Work instructions
From the listing below, copy only the lines from the line that contains "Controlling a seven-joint" to the line that contains "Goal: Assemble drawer", counting those two lines as part of the copy.

Source data
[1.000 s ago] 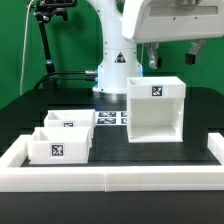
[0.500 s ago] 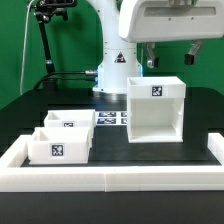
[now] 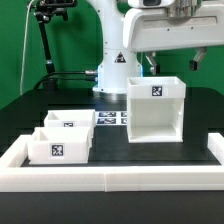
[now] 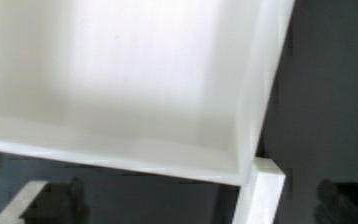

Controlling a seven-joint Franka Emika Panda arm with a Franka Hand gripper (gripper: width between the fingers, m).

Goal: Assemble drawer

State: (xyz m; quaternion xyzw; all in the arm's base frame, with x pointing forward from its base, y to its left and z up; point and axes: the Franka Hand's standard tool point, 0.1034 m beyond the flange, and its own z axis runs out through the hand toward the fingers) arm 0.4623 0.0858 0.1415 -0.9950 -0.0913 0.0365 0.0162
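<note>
My pincer (image 3: 172, 62), wide apart and empty, has drifted toward the exterior view's left above the tall white plastic housing (image 3: 155, 112) on the black bench (image 3: 140, 152); likely lining up a grasp

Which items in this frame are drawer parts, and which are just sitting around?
Drawer parts: housing; nearer tray; farther tray.
Not parts: marker board; border wall; black stand.

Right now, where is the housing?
The housing stands at the exterior view's right, beside the marker board, with the two trays off to the exterior view's left.
</note>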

Your solution
Controlling a seven-joint Franka Emika Panda arm with a Franka Hand gripper (gripper: width between the fingers, m).

Goal: Assemble drawer

The answer has been given in its entirety.